* [Aim of the exercise]: Produce a word-for-word copy of the data below.

* [Information provided]:

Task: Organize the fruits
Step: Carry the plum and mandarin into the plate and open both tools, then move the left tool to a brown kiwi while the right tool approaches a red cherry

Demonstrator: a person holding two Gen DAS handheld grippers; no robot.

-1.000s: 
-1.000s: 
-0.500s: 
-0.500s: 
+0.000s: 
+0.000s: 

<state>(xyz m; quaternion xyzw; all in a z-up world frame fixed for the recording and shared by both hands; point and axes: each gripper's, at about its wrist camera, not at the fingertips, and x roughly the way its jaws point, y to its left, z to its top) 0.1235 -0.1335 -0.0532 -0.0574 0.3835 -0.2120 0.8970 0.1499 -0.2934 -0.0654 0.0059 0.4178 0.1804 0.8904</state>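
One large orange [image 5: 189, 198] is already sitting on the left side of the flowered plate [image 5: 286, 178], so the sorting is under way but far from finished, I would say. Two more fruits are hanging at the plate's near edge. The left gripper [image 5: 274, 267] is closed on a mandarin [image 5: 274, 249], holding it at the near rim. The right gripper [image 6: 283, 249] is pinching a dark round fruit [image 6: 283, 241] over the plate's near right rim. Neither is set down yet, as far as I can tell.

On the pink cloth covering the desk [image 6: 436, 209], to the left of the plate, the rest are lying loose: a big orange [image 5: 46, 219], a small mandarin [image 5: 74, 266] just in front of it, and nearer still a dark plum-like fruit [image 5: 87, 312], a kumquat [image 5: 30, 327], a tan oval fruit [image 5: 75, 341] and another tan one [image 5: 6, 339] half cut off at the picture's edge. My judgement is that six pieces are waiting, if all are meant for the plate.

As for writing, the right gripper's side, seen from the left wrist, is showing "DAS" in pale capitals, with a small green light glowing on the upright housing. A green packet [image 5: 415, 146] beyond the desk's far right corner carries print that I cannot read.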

* [Exercise result]:
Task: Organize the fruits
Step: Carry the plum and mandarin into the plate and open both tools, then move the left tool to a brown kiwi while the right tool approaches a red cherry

Demonstrator: a person holding two Gen DAS handheld grippers; no robot.

-1.000s: 
-1.000s: 
-0.500s: 
-0.500s: 
+0.000s: 
+0.000s: 

<state>(xyz m; quaternion xyzw; all in a z-up world frame fixed for the recording and shared by both hands; point and axes: each gripper's, at about its wrist camera, not at the fingertips, and x roughly the way its jaws point, y to its left, z to its top) 0.1235 -0.1335 -0.0532 -0.0574 0.3835 -0.2120 0.8970 0.1499 -0.2934 -0.0654 0.0059 0.4178 0.1804 0.8904</state>
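One large orange [image 5: 189, 198] is already sitting on the left side of the flowered plate [image 5: 286, 178], so the sorting is under way but far from finished, I would say. Two more fruits are hanging at the plate's near edge. The left gripper [image 5: 274, 267] is closed on a mandarin [image 5: 274, 249], holding it at the near rim. The right gripper [image 6: 283, 249] is pinching a dark round fruit [image 6: 283, 241] over the plate's near right rim. Neither is set down yet, as far as I can tell.

On the pink cloth covering the desk [image 6: 436, 209], to the left of the plate, the rest are lying loose: a big orange [image 5: 46, 219], a small mandarin [image 5: 74, 266] just in front of it, and nearer still a dark plum-like fruit [image 5: 87, 312], a kumquat [image 5: 30, 327], a tan oval fruit [image 5: 75, 341] and another tan one [image 5: 6, 339] half cut off at the picture's edge. My judgement is that six pieces are waiting, if all are meant for the plate.

As for writing, the right gripper's side, seen from the left wrist, is showing "DAS" in pale capitals, with a small green light glowing on the upright housing. A green packet [image 5: 415, 146] beyond the desk's far right corner carries print that I cannot read.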

This output has been written out in full.